In Europe at least, we seem to be heading towards complete unbundling, which will likely have profound implications for asset managers, sell side firms, IR teams and entrepreneurs alike

1. How have global trading conditions affected made the supply of research and corporate access services?

The post-credit environment has ushered in the most difficult period for equities since the 1930s. This is due to a huge combination of factors: depressed equity valuation, lower trading volumes, lower fees generated from IPOs and primary market activity, equity market fragmentation and HFT, and a steady shift from active to passive investing. All of this has contributed to a significant decline in available commissions for equity businesses providing research and corporate access.
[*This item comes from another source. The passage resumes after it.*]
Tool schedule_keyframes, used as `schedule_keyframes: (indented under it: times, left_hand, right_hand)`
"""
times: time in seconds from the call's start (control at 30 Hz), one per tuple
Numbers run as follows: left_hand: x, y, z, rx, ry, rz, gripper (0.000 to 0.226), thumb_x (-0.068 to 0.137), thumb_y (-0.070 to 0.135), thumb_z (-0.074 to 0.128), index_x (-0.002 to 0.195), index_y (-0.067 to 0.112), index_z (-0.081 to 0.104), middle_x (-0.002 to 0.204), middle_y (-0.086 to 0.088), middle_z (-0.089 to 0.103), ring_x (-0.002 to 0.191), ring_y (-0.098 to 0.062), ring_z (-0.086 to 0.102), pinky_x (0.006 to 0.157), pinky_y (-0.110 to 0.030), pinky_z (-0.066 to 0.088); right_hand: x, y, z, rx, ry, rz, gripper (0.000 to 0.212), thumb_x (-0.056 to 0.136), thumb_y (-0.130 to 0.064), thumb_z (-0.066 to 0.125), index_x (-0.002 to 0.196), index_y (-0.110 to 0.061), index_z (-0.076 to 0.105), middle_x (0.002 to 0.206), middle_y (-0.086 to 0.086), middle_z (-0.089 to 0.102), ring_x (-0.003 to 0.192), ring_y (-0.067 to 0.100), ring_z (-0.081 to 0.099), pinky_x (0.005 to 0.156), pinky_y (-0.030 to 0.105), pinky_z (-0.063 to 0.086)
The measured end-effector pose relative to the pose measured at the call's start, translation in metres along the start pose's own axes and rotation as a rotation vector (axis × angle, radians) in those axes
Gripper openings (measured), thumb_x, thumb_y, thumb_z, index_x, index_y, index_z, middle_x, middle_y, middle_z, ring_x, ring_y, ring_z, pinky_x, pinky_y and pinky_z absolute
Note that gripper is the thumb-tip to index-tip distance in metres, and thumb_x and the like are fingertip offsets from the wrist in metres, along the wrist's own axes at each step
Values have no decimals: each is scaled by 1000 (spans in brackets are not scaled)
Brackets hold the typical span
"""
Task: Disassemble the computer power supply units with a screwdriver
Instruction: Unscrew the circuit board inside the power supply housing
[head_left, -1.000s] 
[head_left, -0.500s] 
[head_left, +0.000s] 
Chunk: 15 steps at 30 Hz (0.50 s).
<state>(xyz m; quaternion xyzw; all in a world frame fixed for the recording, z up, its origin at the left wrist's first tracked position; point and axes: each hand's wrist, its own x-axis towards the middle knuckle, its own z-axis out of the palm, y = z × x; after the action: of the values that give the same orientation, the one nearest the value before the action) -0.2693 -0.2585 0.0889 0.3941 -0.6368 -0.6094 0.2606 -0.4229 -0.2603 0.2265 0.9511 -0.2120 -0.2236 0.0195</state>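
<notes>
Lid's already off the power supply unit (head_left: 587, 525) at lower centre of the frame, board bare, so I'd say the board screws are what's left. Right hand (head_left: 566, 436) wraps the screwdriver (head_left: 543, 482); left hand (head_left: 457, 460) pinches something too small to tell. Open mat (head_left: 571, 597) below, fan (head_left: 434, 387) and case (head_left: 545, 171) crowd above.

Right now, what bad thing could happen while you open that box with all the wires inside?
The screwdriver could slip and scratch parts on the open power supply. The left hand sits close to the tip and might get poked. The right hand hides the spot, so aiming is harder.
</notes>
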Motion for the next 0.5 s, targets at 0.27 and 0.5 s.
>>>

Emerging markets have fallen prey to additional dynamics, which have further reduced commission dollars from trading and caused banks to scale back their securities operations and in some cases shut down entirely.

So what does all of this mean for broker revenues? Frost Consulting estimates there has been a 43% reduction in global commissions for equity research, which in turn has led to a 40% reduction in budgets allocated by the 600 or so firms producing equity research, from $8.2bn at their peak in 2008 to $4.8bn in 2013.

2. What would regulators like to see commission payments used for?

The UK Financial Conduct Authority (FCA) wants broker research to be treated as a cost to fund managers to be paid out of their own P&L rather than out of clients’ funds (‘unbundling’). This may eventually lead to a ‘priced’ market for investment research in which consumers (investors) only receive the products they are willing to pay for. It seems reasonable to assume that this will lead to greater personalisation, interactivity and niche focus. Such changes could offer independent and specialist firms an edge, as well as present opportunities to the long tail of companies often overlooked by sell-side analysts. In 2014 the FCA banned the use of client commission payments for corporate access in the UK, a rule which made waves in the investment community but has yet to be fully adopted or implemented.

3. Are investors paying commission responsibly?

Milton Friedman, the US economist, said that perhaps the most reckless form of spending is that which involves someone else’s money as you are “not concerned about how much it is, and not concerned about what you get”. Perhaps this thinking can be applied to commissions. Regulators feel that the amount of money allocated to (and by extension the pricing of) broker services would be somewhat different if investors had to pay for it out of their own pockets, and that more thought would go into the true value of these services. In last year’s survey by the UK CFA society, almost half of respondents agreed that investment firms in the UK do not spend their clients’ commissions as carefully as if they were their own money.

4. How do investors assess and quantify value?

Despite the ubiquity of research and corporate access services, there is no uniform pricing model and industry experts agree that it’s a tricky subject. As Matt Levine points out in his column, one of the main challenges is that equity research, at least from a regulatory point of view, is classified as material, non-public information. As such, institutions have a responsibility to distribute it ‘fairly’. Something will have to give.

Many would argue that while these services provide a broad benefit and ultimately make markets more efficient (by helping to disseminate information and underlying analysis more widely), the model only benefits a narrow segment of the market. Asset managers are investing more and more in their own in-house research teams, and in some cases in dedicated corporate access desks. Numerous independent research providers and start-ups have also entered the market to fill the gaps and propose new models. Many of them, like us, believe that technology can play a complementary role and perhaps solve one or two issues along the way.